Indexing is a technique for improving database efficiency by reducing the number of disk accesses necessary while a query is completed. It is a data structure strategy for fast locating and accessing data in a database. A few database columns are useful to generate indexes. The first column is the Search key, which contains a duplicate of the table’s main key or candidate key. The second column is the Data Reference or Pointer, which comprises a collection of pointers containing the address of the disk block containing that specific key value.
Indexing Methods in DBMS
To make searching easier, we frequently arrange the indices. Ordered indices are generally indices that have been sorted.
Primary indexing is when the index is built around the table’s primary key. These primary keys are one-of-a-kind for each record and include a 1:1 relationship between them. The searching operation is very efficient because main keys are there in sorted order. There are two types of main indexes: dense and sparse.
Dense Index- Every search key value in the data file has an index record in the dense index. It speeds up the search process. The number of records in the index table and the main table are the same in this case. It requires extra space to hold the index record. The search key and a link to the actual record on the disk are both present in the index records.
Sparse Index- Only a few items in the data file have index records. Each item designates a block. Instead of pointing to every item in the main database, the index in this case points to the records in the main table that are in a gap.

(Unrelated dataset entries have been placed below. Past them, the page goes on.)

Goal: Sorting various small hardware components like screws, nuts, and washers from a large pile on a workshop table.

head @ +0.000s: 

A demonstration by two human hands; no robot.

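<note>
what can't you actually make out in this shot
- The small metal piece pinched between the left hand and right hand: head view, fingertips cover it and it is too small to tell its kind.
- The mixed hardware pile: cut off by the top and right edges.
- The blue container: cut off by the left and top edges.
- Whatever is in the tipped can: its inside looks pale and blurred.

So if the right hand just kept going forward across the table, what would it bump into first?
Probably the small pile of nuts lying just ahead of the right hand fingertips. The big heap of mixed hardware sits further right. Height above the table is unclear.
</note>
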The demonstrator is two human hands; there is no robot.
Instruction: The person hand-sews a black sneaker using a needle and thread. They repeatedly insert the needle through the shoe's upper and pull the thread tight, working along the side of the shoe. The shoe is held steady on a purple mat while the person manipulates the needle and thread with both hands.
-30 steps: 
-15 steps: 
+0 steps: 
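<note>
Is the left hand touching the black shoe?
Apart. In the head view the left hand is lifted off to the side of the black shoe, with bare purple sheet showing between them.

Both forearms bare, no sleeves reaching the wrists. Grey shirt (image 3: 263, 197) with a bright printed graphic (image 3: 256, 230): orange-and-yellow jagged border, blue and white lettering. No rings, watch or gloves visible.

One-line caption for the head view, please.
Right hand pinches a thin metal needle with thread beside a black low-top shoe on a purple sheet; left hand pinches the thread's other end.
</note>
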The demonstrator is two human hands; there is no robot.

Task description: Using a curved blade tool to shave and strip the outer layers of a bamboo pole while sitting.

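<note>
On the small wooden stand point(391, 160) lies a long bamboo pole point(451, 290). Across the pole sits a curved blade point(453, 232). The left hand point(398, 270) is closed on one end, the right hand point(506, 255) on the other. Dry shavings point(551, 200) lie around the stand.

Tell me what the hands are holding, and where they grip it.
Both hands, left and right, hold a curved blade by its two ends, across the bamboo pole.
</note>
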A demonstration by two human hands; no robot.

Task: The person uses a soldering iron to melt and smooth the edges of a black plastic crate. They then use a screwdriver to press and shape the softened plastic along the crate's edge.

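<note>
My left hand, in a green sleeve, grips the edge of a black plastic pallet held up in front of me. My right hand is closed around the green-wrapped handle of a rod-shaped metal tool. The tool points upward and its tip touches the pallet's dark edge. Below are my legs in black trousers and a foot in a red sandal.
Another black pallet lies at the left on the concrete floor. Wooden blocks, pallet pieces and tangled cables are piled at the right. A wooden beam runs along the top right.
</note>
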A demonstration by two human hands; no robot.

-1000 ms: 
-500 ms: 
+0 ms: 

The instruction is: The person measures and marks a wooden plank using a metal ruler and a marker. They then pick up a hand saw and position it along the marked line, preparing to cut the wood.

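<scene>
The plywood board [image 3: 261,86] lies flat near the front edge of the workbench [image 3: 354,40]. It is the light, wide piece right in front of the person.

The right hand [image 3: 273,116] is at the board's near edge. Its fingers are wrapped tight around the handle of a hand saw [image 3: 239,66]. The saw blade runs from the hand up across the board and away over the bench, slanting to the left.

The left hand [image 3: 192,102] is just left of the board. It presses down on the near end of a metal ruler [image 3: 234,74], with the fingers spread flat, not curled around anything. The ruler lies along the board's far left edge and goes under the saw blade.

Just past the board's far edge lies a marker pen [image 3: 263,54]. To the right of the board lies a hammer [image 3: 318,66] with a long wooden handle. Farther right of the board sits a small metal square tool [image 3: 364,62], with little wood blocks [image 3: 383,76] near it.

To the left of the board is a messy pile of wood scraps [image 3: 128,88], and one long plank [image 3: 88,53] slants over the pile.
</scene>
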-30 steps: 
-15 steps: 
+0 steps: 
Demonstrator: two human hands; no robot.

An ordered data file is basically a clustered index. Non-primary key columns are sometimes useful to build indexes, also they may not be unique for each record. To make it easier to find the record, we’ll combine two or more columns to acquire the unique value and construct an index.
The number of mappings increases as the table size grows in sparse indexing. These mappings are frequently there in primary memory to speed up address retrieval. Fetching the address becomes slower as the mapping size increases. Secondary indexing adds a new degree of indexing by storing the mapping and actual data in secondary memory (a hard disk).